February 12 roundup

by Walter Olson on February 12, 2007

  • Divorcing Brooklyn couple has put up sheetrock wall dividing house into his and hers [L.A. Times, AP/Newsday]

  • Boston Herald appeals $2 million libel award to Judge Ernest Murphy, whom the paper had portrayed as soft on criminals (earlier: Dec. 8 and Dec. 23, 2005) [Globe via Romenesko]

  • Updating Jul. 8 story: Georgia man admits he put poison in his kids’ soup in hopes of getting money from Campbell Soup Co. [AP/AccessNorthGeorgia]

  • Witness talks back to lawyer at deposition [YouTube via Bainbridge, %&*#)!* language]

  • Prominent UK business figure says overprotective schools producing generation of “cotton wool kids” [Telegraph]

  • State agents swoop down on Montana antique store and seize roulette wheel from 1880s among other “unlicensed gambling equipment” [AP/The Missoulian]

  • “You, gentlemen, are no barristers. You are just two litigators. On Long Island.” [Lat and commenter]

  • Some Dutch municipalities exclude dads from town-sponsored kids’ playgroups, so as not to offend devout Muslim moms [Crooked Timber]

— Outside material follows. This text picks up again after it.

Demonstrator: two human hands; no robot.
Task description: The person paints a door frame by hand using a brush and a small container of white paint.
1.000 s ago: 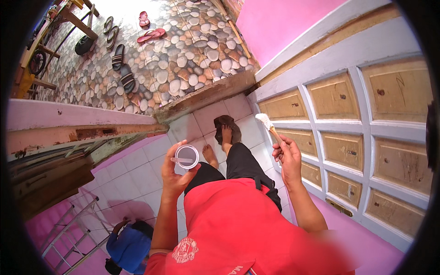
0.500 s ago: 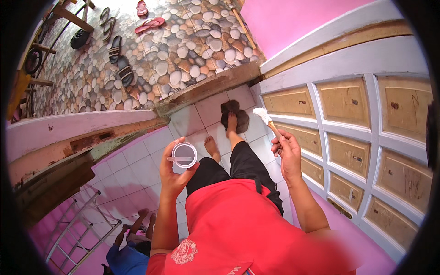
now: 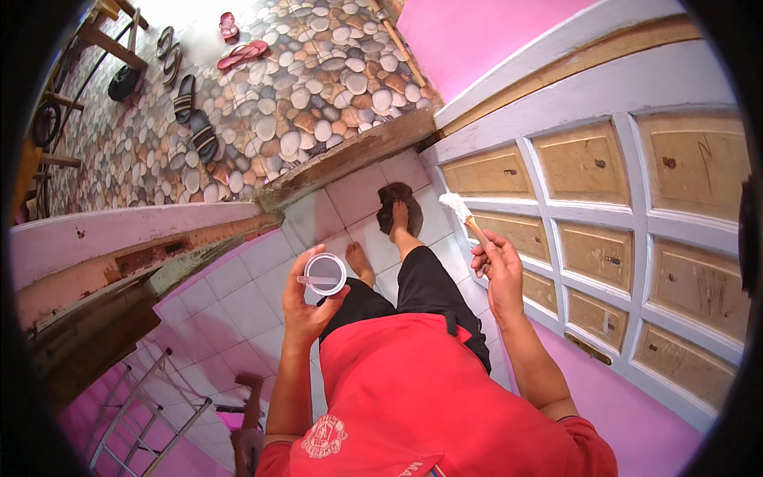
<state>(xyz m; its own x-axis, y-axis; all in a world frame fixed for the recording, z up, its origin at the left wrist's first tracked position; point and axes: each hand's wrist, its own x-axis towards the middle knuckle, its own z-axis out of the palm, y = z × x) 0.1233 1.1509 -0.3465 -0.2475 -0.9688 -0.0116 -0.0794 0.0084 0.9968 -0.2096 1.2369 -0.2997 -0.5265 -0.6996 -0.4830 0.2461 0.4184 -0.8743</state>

  • As mayor, Rudy Giuliani didn’t hesitate to stand up to the greens when he thought they were wrong [Berlau @ CEI]

  • Australia: funeral homes, fearing back injury claims, now discouraging the tradition of family members and friends being pallbearers [Sydney Morning Herald]

  • Asserting 200-year-old defect in title, Philly’s Cozen & O’Connor represents Indian tribe in failed lawsuit laying claim to land under Binney & Smith Crayola factory [three years ago on Overlawyered]

{ 2 comments }

1 nevins 02.12.07 at 1:15 pm

The roulette wheel story raises more interesting possibilities. Medical devices are regulated by the FDA and bear a notice that they are only ‘for sale or use on the order of a physician only’. So all that antique medical gear in museums and in private hands is similarly at risk from aggressive policing. That and my collection of equipment includes mercury filled blood pressure devices, so the EPA can join the raid with moon suits.

2 Colin 02.15.07 at 5:20 am

Re-reading the Indian land case, I note that the original treaty was based in English law. Doesn’t that open up the principle of “squatters rights” to the later settlers?
It’s “old” English law so probablt relevant!